[MLton] recursive generics in SML

Stephen Weeks MLton@mlton.org
Sun, 23 Oct 2005 23:36:02 -0700


I've sent earlier mails showing how to do overloading in SML via
typecase, where the overloaded operators worked on a flat sum type,
like int + real.  This note shows how to extend that approach to
inductively defined type families via a safe (I think) typerec
function.  For example, suppose one wanted to represent the type
family

  'b + 'b list + 'b list list + 'b list list list + ...

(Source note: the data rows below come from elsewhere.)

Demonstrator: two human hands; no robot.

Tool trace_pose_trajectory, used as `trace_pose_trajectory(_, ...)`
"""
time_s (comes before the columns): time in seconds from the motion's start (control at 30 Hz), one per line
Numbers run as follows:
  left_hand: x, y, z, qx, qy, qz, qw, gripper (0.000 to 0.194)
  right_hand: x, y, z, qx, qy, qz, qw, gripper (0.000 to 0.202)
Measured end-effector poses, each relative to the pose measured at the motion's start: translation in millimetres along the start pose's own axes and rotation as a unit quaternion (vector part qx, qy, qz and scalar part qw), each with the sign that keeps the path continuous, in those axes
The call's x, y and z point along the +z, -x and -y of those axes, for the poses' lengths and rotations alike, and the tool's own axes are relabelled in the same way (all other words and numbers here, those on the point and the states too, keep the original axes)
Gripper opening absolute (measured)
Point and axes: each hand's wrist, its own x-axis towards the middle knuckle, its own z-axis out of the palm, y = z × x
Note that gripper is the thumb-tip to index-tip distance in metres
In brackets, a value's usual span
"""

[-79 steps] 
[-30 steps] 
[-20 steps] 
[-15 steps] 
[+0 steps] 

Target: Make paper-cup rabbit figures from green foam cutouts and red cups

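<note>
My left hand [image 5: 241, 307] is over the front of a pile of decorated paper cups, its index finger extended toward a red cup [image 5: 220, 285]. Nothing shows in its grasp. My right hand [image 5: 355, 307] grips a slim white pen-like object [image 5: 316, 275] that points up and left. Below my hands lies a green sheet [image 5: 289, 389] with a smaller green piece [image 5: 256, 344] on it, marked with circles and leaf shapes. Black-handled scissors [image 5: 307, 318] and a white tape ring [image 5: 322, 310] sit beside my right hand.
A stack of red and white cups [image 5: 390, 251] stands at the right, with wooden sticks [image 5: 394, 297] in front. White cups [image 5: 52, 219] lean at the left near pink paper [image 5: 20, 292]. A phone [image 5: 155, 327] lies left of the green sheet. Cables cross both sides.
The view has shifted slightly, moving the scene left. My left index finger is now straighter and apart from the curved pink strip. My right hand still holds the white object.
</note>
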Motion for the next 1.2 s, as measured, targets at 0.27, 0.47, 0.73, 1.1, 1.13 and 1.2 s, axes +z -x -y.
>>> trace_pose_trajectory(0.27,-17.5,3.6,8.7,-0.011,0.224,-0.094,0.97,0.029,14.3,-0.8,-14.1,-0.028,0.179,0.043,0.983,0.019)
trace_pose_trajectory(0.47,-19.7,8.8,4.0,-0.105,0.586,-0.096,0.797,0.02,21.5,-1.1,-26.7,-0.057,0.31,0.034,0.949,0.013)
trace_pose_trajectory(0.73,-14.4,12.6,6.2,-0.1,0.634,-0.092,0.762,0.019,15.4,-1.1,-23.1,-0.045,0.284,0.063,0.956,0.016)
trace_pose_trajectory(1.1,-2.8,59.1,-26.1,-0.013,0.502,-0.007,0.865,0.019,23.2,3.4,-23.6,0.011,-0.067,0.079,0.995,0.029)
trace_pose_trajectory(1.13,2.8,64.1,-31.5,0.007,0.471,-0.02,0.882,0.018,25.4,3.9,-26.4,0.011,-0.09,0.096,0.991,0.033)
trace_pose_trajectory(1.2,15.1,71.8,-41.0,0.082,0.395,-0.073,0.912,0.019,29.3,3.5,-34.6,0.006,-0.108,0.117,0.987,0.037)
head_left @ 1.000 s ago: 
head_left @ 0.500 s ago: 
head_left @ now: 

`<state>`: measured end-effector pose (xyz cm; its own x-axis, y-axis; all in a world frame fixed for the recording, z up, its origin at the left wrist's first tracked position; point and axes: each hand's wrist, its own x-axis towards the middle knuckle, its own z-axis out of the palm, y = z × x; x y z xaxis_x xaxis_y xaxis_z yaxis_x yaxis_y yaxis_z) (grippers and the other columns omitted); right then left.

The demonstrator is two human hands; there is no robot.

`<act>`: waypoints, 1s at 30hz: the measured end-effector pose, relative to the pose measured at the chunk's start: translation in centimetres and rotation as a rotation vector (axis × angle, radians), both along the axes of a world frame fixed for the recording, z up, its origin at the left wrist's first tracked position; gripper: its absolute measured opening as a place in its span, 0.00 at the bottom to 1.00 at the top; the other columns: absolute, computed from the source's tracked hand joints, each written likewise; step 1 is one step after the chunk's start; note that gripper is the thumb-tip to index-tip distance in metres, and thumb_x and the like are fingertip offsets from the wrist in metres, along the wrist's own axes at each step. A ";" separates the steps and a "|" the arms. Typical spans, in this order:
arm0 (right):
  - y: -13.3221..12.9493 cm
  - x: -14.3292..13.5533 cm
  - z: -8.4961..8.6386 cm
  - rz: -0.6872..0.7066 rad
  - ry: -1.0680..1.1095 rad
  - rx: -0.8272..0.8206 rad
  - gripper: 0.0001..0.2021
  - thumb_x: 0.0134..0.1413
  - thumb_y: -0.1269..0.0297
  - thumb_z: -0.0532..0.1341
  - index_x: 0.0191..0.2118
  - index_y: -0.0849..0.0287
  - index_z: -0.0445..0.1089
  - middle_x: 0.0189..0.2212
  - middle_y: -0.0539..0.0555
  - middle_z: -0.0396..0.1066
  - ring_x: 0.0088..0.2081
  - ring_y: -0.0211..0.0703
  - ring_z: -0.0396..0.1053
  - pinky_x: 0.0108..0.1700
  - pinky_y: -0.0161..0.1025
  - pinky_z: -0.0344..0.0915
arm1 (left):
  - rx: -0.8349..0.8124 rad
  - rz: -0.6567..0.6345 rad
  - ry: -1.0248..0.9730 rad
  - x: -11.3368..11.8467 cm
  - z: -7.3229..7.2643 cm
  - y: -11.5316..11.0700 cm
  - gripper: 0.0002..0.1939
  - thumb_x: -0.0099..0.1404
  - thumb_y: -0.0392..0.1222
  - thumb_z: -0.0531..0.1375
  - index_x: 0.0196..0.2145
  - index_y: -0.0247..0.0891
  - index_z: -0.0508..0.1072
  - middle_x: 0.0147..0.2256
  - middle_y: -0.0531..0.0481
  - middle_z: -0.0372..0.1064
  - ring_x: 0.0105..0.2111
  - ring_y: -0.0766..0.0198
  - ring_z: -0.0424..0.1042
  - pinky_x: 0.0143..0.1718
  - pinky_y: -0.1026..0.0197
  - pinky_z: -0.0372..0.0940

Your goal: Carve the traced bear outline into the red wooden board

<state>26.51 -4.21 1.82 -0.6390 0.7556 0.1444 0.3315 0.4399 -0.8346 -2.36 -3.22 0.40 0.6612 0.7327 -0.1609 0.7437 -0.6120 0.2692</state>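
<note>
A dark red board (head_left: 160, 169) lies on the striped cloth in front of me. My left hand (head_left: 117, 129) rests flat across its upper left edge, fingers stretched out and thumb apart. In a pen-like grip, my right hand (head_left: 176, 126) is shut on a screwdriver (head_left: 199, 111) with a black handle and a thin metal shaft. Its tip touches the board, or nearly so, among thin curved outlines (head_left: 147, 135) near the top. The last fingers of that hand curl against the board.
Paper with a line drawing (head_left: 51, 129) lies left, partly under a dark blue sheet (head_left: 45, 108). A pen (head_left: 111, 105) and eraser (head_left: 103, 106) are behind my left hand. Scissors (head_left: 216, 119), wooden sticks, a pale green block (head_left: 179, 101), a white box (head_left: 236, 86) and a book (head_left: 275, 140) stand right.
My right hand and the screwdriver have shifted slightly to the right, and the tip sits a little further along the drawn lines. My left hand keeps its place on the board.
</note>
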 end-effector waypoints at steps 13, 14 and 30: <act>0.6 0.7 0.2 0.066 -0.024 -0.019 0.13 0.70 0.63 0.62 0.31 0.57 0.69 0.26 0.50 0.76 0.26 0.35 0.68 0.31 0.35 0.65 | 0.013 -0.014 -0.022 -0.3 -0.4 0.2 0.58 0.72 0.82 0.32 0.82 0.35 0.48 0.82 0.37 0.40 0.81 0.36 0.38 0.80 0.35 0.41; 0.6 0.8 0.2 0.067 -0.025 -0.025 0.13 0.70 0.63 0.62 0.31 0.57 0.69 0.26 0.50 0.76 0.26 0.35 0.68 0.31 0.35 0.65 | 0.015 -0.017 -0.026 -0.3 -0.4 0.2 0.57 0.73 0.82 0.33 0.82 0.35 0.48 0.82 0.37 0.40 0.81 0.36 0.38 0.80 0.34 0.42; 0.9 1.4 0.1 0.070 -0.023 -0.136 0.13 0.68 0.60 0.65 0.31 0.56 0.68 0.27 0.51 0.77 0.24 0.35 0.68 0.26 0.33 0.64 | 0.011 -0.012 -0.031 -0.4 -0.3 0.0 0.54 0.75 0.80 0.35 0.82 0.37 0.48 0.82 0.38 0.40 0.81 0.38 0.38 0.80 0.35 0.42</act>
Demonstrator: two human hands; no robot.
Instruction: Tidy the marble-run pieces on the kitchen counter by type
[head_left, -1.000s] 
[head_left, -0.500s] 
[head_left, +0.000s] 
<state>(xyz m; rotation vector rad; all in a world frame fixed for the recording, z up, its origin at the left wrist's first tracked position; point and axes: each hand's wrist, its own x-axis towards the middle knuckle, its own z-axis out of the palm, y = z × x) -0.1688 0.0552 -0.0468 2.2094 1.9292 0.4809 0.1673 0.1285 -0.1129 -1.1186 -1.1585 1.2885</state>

Then, this approach represents the infinite sum via the type

  ('a, 'b) t

For a particular value of type "(u, b) t", u is an index indicating
which summand the value is in and b indicates the base type.  The
summand index is represented by a family of types

  type u1
  type 'a u2

For example, a "string list list" is represented by the type

  (u1 u2 u2, string) t

As with the earlier non-recursive sum types, there are injections and
projections from the sum.

  val from1: 'b -> (u1, 'b) t
  val from2: ('a, 'b) t list -> ('a u2, 'b) t
  val to1: (u1, 'b) t -> 'b
  val to2: ('a u2, 'b) t -> ('a, 'b) t list

The fun part is the typeRec function, which allows one to define an
overloaded function that works over the entire sum type, via recursion
over the types.  For example, one can define a generic print
function as follows.

  val print: ('a, string) t -> unit =
     fn x => 
     typeRec`x $ (TextIO.print, fn (l, print) => List.foreach (l, print))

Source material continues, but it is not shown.